### TRY IT
In the listing below, the lines starting with the line with "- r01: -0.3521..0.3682" and going on through the line with "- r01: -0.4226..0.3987" are to be reproduced exactly, and only those.

### RECORDS PROVIDED

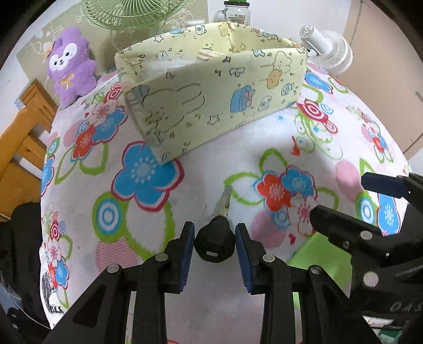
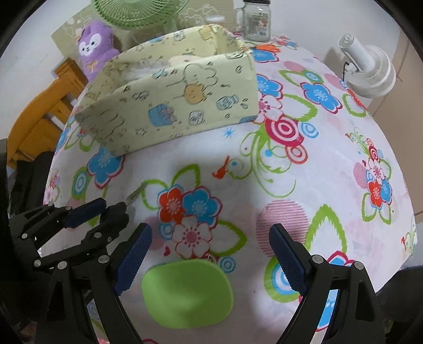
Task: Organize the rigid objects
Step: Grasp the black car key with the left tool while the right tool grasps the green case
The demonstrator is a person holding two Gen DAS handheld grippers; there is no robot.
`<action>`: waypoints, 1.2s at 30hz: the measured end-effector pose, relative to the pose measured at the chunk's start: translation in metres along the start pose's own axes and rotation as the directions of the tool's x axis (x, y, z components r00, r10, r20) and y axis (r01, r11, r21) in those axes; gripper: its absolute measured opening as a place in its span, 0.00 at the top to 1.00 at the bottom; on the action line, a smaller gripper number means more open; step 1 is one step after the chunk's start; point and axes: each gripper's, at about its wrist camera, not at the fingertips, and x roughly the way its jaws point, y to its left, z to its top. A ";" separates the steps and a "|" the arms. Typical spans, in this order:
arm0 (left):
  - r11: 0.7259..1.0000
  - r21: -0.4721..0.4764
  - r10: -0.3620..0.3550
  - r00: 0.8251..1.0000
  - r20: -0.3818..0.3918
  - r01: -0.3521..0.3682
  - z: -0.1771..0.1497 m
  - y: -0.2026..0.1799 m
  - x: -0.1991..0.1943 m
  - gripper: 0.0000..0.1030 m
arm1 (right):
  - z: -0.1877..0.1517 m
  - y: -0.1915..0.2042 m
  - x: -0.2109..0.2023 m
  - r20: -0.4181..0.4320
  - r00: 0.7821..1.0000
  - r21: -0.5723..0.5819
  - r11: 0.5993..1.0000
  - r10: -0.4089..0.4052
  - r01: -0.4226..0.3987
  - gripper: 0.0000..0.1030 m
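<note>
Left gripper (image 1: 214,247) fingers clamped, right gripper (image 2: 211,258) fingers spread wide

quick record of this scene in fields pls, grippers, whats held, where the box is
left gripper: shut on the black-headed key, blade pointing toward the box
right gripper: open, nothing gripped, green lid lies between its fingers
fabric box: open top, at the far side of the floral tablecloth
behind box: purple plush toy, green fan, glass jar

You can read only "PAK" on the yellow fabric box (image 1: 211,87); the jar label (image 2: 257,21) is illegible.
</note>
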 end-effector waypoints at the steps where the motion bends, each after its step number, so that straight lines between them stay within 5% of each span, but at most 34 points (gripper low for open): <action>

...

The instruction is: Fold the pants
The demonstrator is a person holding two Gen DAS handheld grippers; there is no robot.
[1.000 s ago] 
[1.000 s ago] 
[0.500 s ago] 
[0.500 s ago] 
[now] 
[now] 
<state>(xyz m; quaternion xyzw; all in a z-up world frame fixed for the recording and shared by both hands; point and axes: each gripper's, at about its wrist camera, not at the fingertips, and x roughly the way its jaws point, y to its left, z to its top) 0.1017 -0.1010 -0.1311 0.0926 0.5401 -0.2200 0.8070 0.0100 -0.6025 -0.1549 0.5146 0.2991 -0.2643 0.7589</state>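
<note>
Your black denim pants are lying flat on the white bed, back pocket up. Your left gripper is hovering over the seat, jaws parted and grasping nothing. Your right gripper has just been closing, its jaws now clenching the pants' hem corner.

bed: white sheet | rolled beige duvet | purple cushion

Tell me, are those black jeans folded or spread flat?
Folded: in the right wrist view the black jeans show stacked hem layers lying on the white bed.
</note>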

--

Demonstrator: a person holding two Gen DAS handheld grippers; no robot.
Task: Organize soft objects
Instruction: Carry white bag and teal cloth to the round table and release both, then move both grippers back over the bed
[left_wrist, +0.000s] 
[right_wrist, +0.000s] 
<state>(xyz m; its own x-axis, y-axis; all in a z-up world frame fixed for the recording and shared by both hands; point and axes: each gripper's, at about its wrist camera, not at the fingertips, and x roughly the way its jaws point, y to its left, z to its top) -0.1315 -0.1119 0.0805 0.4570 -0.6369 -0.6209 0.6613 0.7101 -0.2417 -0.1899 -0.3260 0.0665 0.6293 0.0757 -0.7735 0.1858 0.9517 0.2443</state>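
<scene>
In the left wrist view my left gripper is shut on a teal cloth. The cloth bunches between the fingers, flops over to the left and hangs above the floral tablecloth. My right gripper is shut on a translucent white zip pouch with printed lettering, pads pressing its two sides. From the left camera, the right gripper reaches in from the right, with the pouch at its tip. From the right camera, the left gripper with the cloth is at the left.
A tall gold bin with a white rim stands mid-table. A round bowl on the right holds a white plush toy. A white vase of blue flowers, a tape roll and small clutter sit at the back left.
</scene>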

### YOUR SOLUTION
  - r01: -0.3521..0.3682
  - z: -0.1771..0.1497 m
  - y: -0.2026..0.1799 m
  - x: -0.1991..0.1943 m
  - gripper: 0.0000..0.1030 m
arm1 (right):
  - z: -0.1877..0.1517 m
  - y: -0.1915..0.2042 m
  - x: -0.2109..0.2023 m
  - r20: -0.4181..0.4320
  - r00: 0.7821..1.0000
  - r21: -0.5723..0.5819
  - r11: 0.5993..1.0000
  - r10: -0.4089..0.4052
  - r01: -0.4226..0.3987

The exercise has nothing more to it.